PROBLEM REQUIREMENTS =>
If a line in the listing carries the word "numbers", return a copy of that line.
= = = = = = =
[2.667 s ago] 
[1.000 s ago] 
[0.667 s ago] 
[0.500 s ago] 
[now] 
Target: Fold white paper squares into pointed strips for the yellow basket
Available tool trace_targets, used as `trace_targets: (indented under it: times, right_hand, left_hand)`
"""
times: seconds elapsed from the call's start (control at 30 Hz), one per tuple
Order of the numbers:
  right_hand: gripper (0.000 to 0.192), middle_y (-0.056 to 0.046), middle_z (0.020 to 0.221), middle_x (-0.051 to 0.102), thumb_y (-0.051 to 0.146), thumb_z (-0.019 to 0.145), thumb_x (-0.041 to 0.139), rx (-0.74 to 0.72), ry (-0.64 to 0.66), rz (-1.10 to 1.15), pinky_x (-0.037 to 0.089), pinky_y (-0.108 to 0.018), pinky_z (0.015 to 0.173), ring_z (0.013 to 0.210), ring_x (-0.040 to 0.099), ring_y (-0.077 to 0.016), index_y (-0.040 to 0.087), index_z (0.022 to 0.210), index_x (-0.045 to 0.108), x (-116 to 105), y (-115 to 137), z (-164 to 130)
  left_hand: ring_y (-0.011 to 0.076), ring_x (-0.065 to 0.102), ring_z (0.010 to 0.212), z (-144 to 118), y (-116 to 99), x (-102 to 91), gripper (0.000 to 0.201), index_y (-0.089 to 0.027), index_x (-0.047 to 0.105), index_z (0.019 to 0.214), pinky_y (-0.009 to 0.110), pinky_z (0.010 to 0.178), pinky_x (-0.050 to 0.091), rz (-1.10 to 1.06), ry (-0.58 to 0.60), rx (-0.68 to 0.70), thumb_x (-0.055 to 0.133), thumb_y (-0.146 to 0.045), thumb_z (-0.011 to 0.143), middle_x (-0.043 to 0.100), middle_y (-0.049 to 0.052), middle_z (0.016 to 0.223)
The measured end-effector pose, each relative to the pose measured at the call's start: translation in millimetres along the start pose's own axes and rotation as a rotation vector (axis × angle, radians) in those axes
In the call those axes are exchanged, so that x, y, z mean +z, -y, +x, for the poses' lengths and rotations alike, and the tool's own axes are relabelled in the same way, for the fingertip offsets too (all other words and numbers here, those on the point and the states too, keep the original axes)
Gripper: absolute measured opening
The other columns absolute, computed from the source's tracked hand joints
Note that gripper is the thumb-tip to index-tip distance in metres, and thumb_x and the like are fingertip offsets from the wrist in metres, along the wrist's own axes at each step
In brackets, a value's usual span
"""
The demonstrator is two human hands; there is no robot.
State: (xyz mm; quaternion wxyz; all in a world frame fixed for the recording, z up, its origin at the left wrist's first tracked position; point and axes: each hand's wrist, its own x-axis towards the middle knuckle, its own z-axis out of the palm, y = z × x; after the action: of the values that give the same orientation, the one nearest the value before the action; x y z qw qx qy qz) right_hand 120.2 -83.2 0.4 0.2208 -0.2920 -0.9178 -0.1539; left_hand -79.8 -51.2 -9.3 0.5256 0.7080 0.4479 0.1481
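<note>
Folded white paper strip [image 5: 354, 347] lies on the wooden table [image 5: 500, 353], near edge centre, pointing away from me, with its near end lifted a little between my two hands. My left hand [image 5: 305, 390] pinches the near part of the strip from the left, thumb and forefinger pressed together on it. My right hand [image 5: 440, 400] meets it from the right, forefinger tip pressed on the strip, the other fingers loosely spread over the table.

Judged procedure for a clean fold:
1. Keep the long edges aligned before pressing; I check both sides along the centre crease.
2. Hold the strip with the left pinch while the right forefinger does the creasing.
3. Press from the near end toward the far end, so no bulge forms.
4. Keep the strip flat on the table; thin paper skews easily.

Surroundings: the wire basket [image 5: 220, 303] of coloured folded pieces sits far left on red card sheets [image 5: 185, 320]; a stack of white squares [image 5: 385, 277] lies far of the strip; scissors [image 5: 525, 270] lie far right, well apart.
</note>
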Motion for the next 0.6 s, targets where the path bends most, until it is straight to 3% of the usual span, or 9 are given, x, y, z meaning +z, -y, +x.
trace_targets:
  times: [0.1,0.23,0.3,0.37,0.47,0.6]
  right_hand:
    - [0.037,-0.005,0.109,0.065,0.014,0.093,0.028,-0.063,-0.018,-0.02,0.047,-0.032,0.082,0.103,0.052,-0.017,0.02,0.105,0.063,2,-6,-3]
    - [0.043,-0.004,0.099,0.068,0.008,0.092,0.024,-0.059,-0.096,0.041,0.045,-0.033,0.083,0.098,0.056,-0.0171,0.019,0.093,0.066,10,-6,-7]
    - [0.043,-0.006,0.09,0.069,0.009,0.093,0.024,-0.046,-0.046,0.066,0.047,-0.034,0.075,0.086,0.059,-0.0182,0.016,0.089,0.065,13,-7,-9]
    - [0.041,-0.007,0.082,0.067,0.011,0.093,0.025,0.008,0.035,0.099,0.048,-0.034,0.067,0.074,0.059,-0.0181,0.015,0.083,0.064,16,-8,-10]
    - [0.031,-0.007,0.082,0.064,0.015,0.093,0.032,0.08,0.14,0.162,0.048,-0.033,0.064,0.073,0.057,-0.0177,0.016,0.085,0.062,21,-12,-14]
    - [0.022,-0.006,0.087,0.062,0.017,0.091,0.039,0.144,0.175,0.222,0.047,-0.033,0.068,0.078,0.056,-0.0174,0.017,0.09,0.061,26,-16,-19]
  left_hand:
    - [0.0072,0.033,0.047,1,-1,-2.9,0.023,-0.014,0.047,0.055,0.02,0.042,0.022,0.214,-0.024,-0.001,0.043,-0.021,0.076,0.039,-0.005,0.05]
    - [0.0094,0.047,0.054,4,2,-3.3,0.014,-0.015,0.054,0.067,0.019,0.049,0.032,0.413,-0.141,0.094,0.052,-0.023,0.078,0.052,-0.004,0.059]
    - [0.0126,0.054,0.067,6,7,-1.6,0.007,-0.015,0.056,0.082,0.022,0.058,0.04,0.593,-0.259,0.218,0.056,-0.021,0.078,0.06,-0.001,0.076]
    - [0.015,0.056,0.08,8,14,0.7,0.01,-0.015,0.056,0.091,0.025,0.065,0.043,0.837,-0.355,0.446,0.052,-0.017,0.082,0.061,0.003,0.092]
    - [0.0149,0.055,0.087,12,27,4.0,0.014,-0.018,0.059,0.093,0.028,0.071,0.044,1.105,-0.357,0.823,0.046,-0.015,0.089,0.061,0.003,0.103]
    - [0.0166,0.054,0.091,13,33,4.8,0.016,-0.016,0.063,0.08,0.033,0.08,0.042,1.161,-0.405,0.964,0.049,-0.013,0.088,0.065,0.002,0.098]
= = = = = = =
COMPLETED TASK =>
Order of the numbers:
In the call those axes are exchanged, so that x, y, z mean +z, -y, +x, for the poses' lengths and rotations alike, and the tool's own axes are relabelled in the same way, for the fingertip offsets too (all other words and numbers here, those on the point and the states too, keep the original axes)

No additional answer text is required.